Parce qu’en vacances, TOUT part en vrille :
- Tu manges plus souvent à l’extérieur et consommes des aliments que tu n’intègres pas d’habitude.
- Tu consommes plus de sucre, d’alcool et d’ultratransformés.
- Tu bouges moins (se prélasser dans un transat, ça compte ?).
- Tu dors mal (adieu routine, bonjour dîners à 23h) : le manque de sommeil augmente le cortisol, ce qui libère du glucose dans le sang.
- Rythmes circadiens perturbés : les voyages bouleversent les horaires, dérèglent ton horloge interne, ce qui élève à nouveau le cortisol.
- Déshydratation : la chaleur déshydrate et active la vasopressine, une hormone qui régule les liquides. Son excès est lié à des déséquilibres métaboliques et à la hausse de la glycémie.
Et pendant que tu essaies de “te reposer”, ta glycémie fait la fête.
3. Stratégies générales pour revenir à l’équilibre sans renoncer au plaisir
- Construis du muscle : sans muscle, le glucose reste dans le sang ou est stocké en graisse. Bouge-toi : marche, évite les bus touristiques, monte les escaliers, porte ta valise, visite les villes à pied.
- Stress et mouvement : si tu es stressé·e pendant les vacances (enfants agités, tensions de couple…), bouge-toi. Marchez, dansez, montez des escaliers. Le stress non dépensé fait grimper le glucose, et s’il n’est pas utilisé… il s’accumule.
- Dors bien (7-9h) : même une ou deux mauvaises nuits affectent l’appétit, l’insuline et la sensibilité à celle-ci.
- Respecte tes rythmes circadiens : lumière naturelle le jour, pas d’écrans le soir. En voyage, tu peux utiliser de la mélatonine pour réajuster ton horloge biologique.
4. Astuces pratiques et réalistes pour la plage, les terrasses et les tapas
- Bien combiner les aliments : commence chaque repas par des fibres ou des protéines (salade vinaigrée, cornichons, œuf dur). Ajoute des bons gras (avocat, huile d’olive, oléagineux).
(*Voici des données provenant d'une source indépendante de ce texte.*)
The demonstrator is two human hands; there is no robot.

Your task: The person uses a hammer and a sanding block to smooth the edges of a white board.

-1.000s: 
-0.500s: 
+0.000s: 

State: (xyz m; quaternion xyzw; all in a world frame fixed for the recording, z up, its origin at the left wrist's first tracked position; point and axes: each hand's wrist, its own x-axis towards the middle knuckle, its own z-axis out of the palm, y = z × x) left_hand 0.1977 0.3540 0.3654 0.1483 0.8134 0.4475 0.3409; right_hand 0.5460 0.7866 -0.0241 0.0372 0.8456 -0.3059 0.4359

Évite les grosses quantités de glucides et de graisses ensemble. L’important, c’est de savoir combiner, pas de dire non.
- Vinaigre (de cidre, JAMAIS balsamique) : une cuillère diluée dans l’eau avant le repas. Ou bien commence tes repas avec une salade aux pickles ou légumes fermentés.
- Marche 20 minutes après avoir mangé : cela aide les muscles à capter le glucose. À défaut, monte des escaliers ou fais quelques squats (même au bar de plage… ou pas !).
- Mange à l’extérieur : la lumière du soleil aide tes cellules à utiliser le glucose. La lumière à travers une vitre ne compte pas.
- Le moment du repas compte aussi : privilégie les repas copieux le matin et à midi, dîne léger, et respecte au moins 12h de jeûne nocturne.
- Hydrate-toi bien : bois de l’eau, ajoute des électrolytes ou de l’eau de mer. Formule indicative :
(Ton poids en kg + 40) x 24 = ml d’eau/jour - Alliés naturels : thé vert, café (à consommer 1h avant ou après les repas), cannelle de Ceylan, gingembre et ail. Tu peux faire une infusion froide à base de feuille d’olivier, camomille, mélisse ou hibiscus.
- Suppléments : après avoir mis en place ces conseils, tu peux envisager la berbérine, l’inositol, le magnésium ou la créatine. Mais sans changement d’habitudes, ça ne sert à rien.
5. En résumé : que ton été ne ressemble pas à des montagnes russes glycémiques
Il ne s’agit pas de compter les calories ni de devenir obsédé par les pics de glycémie, surtout pas en été.
Profite de ton été, mais avec stratégie.
Et crois-moi, ton corps le ressentira.
Ta glycémie te dira merci.
Et toi aussi, quand tu n’auras plus de pics, de baisses d’énergie ni d’envies incontrôlables.